Friday, September 23, 2011

I Don't Want to Know



"No!" The sound of my own voice yelling brought me out of the nightmare. I pushed the covers off and sat on the side of the bed.

"Are you okay?" my husband asked as he rushed into the bedroom. "That dream again?"

Shivers caused goose bumps to rise on my skin. "Yes, the same dream. I can't go to sleep without dreaming about her stuffed on the floorboard of a car." The "she" I dreamed about night after night for nearly a week was our two-year-old granddaughter: stuffed on the floorboard of some car, her little face so pale, a blue ring around her mouth. I had to get her, had to save my baby. Always the dream ended when I woke in fear, trembling, crying, and filled with dread.

"Look, you notified her parents, and they will take special care. Everyone knows about your 'feelings'." Robert rubbed my back, soothing me.

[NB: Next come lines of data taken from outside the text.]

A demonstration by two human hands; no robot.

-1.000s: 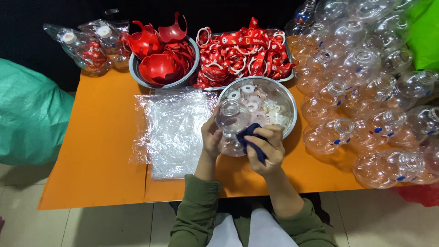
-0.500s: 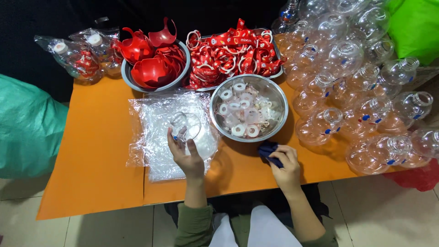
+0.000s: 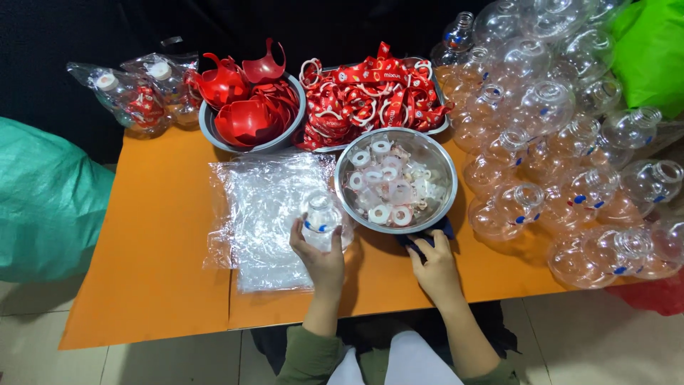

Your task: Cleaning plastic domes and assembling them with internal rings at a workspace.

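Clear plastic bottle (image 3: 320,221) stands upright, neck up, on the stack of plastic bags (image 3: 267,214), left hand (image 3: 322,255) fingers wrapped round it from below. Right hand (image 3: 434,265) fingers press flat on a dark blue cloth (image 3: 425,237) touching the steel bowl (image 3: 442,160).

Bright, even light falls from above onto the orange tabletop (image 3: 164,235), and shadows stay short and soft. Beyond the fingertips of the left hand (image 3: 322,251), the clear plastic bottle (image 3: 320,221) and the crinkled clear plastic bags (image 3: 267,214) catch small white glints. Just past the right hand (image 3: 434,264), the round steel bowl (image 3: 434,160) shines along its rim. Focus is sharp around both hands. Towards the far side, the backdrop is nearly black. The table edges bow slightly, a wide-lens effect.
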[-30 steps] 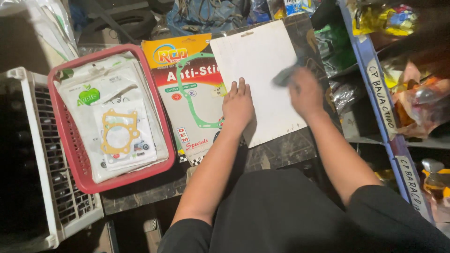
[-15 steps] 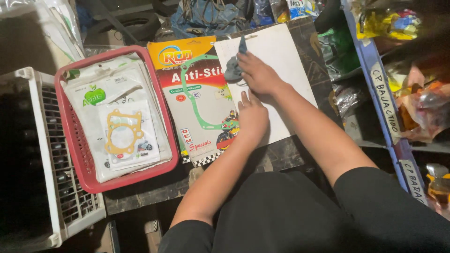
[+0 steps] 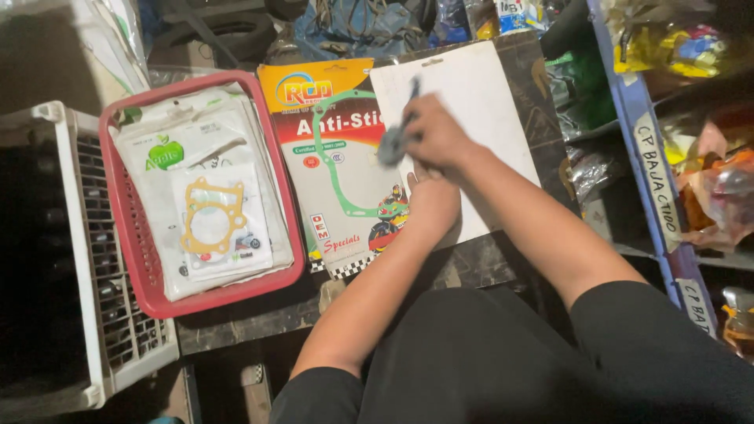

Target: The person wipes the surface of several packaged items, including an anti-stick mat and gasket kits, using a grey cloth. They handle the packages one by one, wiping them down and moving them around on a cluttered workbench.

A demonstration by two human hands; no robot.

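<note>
White card (image 3: 479,118), a large blank sheet with a hang-slot at its top edge, lies flat on the dark tabletop (image 3: 236,330) at about one o'clock from me, and both of my hands are working on it. At about nine o'clock stands the biggest thing near me, a white slatted crate (image 3: 86,314), its inside too dark for me to make out. Just beside it, toward eleven o'clock, sits a red basket (image 3: 137,267) stacked with clear-bagged gasket packets (image 3: 208,212); the top one shows a tan gasket with a round opening. Between the basket and the white card lies an orange and white gasket pack (image 3: 334,165) with a green gasket outline showing on it, and the card's left edge overlaps it. At three o'clock a blue shelf rail (image 3: 652,165) runs along, with bagged goods behind it that I cannot tell apart. My right hand (image 3: 436,137) reaches across from the right and is closed around a dark grey rag (image 3: 393,141), which is blurred; the rag hangs over the seam where the card meets the orange pack. My left hand (image 3: 432,204) lies palm down, fingers out flat and holding nothing, pressing on the lower left part of the card just below my right hand, the two nearly touching.
</note>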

Yes, everyone in the family knew about my "feelings." They knew that I sensed when something was wrong, often having dreams about "things." This time the same dream occurred over and over since Sunday night. I couldn't sleep for more than an hour or two. I needed rest. I stared at the clock.

"It's just 9:30," I mused aloud. "I slept less than thirty minutes."

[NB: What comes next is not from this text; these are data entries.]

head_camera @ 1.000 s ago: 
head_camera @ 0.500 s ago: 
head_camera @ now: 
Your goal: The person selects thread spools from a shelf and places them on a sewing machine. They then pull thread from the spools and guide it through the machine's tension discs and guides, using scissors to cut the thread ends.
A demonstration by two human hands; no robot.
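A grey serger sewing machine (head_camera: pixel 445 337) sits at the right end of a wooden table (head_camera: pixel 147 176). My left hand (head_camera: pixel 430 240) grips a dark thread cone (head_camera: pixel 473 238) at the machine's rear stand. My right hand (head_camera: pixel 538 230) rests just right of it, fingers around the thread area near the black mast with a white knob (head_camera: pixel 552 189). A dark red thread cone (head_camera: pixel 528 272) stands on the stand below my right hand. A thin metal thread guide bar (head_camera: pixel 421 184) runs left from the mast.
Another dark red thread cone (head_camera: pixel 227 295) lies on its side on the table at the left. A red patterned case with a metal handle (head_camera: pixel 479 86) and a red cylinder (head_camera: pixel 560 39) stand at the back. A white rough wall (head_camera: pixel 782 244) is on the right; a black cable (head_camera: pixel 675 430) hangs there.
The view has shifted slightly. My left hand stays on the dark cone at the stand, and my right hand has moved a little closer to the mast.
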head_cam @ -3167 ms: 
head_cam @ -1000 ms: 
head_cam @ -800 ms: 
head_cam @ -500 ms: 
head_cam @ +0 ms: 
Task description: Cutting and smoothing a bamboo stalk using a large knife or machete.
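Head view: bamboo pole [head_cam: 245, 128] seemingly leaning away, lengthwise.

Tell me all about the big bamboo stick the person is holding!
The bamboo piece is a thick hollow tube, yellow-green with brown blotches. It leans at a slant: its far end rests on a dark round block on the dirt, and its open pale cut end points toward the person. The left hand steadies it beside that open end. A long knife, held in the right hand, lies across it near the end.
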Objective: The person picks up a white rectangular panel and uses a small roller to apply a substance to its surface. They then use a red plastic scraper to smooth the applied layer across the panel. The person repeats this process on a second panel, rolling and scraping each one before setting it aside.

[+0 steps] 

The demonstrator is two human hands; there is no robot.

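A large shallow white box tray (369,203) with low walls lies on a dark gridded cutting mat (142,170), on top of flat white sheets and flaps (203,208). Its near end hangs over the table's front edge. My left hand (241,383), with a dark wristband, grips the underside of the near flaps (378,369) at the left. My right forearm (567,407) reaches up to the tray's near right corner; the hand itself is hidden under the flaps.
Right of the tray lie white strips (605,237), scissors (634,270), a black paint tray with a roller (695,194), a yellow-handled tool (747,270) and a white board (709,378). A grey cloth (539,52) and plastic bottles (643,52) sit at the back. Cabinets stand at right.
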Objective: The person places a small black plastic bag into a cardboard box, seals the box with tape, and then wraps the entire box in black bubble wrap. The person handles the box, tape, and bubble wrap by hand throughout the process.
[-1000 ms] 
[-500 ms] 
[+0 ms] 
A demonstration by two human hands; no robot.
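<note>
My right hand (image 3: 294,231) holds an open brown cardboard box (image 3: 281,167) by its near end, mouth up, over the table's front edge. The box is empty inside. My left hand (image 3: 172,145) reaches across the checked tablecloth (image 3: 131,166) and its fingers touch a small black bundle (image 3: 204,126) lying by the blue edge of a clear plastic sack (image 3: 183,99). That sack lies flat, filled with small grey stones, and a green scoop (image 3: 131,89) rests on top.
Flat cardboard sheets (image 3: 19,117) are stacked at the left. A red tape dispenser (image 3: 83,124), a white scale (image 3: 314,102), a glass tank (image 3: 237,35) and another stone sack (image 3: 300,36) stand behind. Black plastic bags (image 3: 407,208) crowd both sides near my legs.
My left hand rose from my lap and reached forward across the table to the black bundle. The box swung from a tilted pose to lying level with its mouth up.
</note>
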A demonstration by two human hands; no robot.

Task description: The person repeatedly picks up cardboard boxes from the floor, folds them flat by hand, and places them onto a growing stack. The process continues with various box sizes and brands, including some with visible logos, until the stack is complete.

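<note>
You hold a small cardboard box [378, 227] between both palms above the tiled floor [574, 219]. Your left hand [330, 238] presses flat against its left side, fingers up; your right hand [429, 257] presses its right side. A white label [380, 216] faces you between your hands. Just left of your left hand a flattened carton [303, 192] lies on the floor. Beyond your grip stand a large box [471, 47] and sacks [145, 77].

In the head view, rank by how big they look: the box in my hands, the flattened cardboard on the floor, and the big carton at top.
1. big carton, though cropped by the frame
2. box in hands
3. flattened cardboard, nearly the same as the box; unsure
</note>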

"You need to sleep. You can't go on like this and keep up with your classes." Robert voiced the same thoughts I had. "Why don't you call the doctor in the morning and see if he will get you something to help you sleep?"

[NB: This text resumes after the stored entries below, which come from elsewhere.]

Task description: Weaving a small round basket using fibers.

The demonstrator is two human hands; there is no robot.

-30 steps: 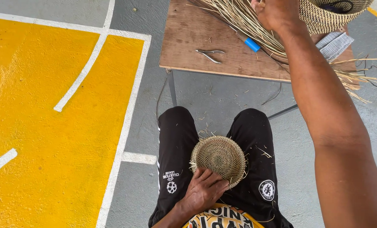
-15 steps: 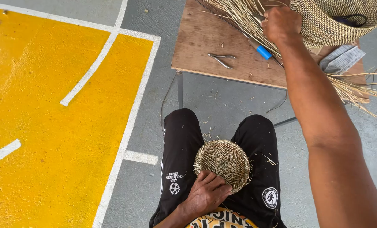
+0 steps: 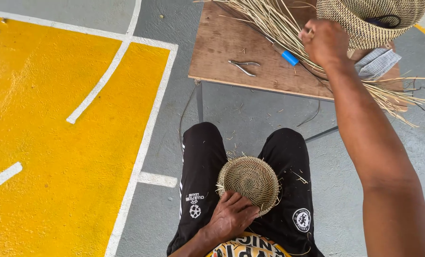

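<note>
Grey concrete floor (image 3: 250,114) with a yellow painted court area (image 3: 55,143) and white lines surrounds you, and a low wooden counter (image 3: 231,47) stands just past your knees. Your left hand (image 3: 231,216) cups the near edge of one small round woven basket base (image 3: 248,182), resting on your lap between your thighs, fingers curled under its rim with a firm grip. Your right hand (image 3: 324,42) is stretched out over the counter, closed into a fist in the bundle of straw (image 3: 274,24); it looks to be pinching a strand or two, though you cannot tell exactly how many from this angle. To do this well, keep the coil steady against your leg so the loose ends at its rim do not slip, and draw only a single straw clear of the pile, lifting along its length rather than across, so the rest stay lying together. Counted up: one coiled base on your lap, one larger finished basket (image 3: 365,24) at the far corner of the counter just beside your right hand, one bundle of straw, one pair of metal pliers (image 3: 243,66) lying apart on bare wood, one blue-handled tool (image 3: 288,57) under the straw, and one grey folded cloth (image 3: 377,64).
</note>
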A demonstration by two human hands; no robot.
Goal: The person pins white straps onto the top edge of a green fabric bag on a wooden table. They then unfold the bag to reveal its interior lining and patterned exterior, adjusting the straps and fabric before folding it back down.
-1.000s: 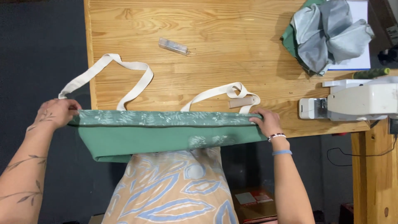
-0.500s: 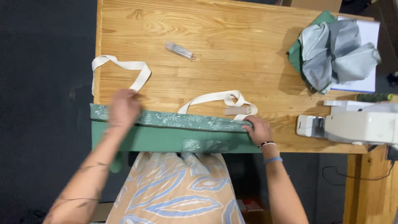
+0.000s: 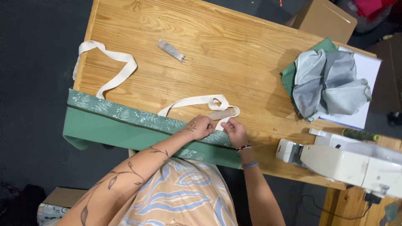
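Head view: both hands, left hand point(image 3: 200, 127) and right hand point(image 3: 234, 130), pinch the green tote bag point(image 3: 125, 125) rim with closed fingers at its right-side strap point(image 3: 197, 101), the left-side strap point(image 3: 109, 67) already attached.

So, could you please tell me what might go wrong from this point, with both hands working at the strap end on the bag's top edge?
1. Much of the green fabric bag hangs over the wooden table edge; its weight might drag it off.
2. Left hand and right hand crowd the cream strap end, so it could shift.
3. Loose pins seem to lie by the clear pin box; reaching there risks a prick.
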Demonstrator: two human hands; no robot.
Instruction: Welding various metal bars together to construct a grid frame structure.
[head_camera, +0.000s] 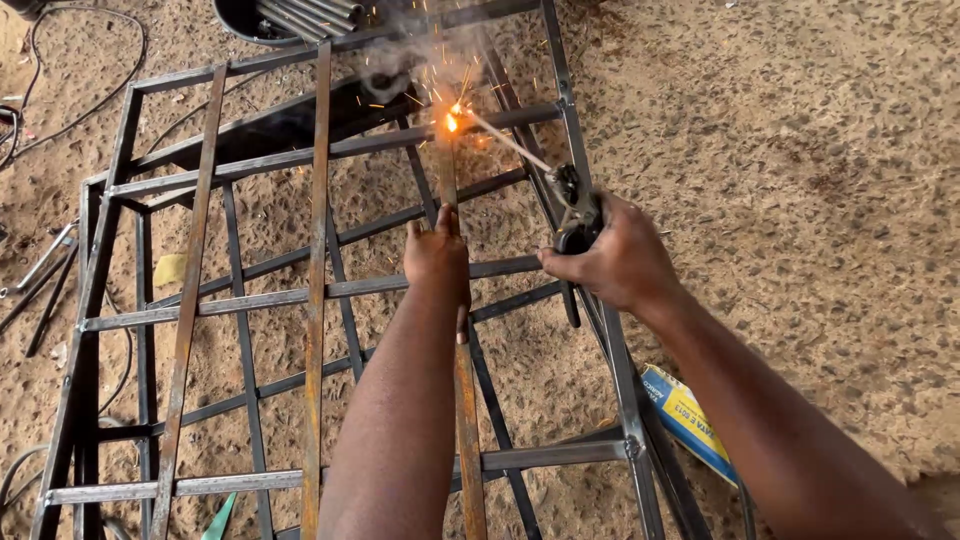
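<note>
Head view, right hand (622, 262) grip (closed) on electrode holder (575, 212)

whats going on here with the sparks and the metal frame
A person is welding on a metal grid frame that lies over sandy ground. The left hand presses down on a rusty flat bar laid across the frame. The right hand grips an electrode holder, whose welding rod reaches to the far end of that bar, where a bright arc throws sparks and smoke. Two more rusty bars lie across the frame to the left, and a yellow and blue box sits on the ground.
</note>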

"You know the doctor's office closes at noon on Fridays. I can't get to the phone until after that." I sighed. "I'll just manage some way." I stood. "I may as well find something to do. I guess I could work some more on my lesson plans." I gave a humorless laugh. "I've already finished them through this semester. I've never been so organized before."

After working several hours on lesson plans for the six classes I taught, I couldn't hold my eyes open. Glancing at my watch, I noticed the time was 2:15. I made my way back to bed, where now Robert slept. I crawled in beside him, fell asleep almost immediately, and didn't dream.

I overslept and had to rush to get ready to leave for school. Robert honked the bus horn as I grabbed my bag and hurried from the house. He drove a bus, picking up students at the school where I taught and at another town before transporting them to the vocational technical school in a third town. The district allowed him to drive the bus home, and I rode with him home and back to school the next morning.

I arrived at school to find teachers talking about a girl who had gone missing the night before. Apparently she was to meet her father in the parking lot after a junior high football game, but she never showed. The superintendent walked in the teacher's lounge and handed me a slip of paper.

"I was asked to give you this as soon as you arrived. Your brother said it's very important," Mr. Tomlinson told me.

I glanced at the note, "Have you seen J.J.? She disappeared last night." Suddenly I knew who I had dreamed about. My granddaughter and J.J. resembled each other, and a photo of J.J. when she was two could be one of Macayla now. I had been concerned about the wrong little girl.

By that night, every news program, every newspaper screamed the message: Twelve-year-old Cheerleader's Body Found. A recently released sex offender had been arrested, but too late to save a bright, beautiful young girl. She had been kidnaped, tortured, molested, and strangled. Jenipher J. Gilbert died about 2:10 that Friday morning.

Sometimes I hate these "feelings" I have. I really don't want to know.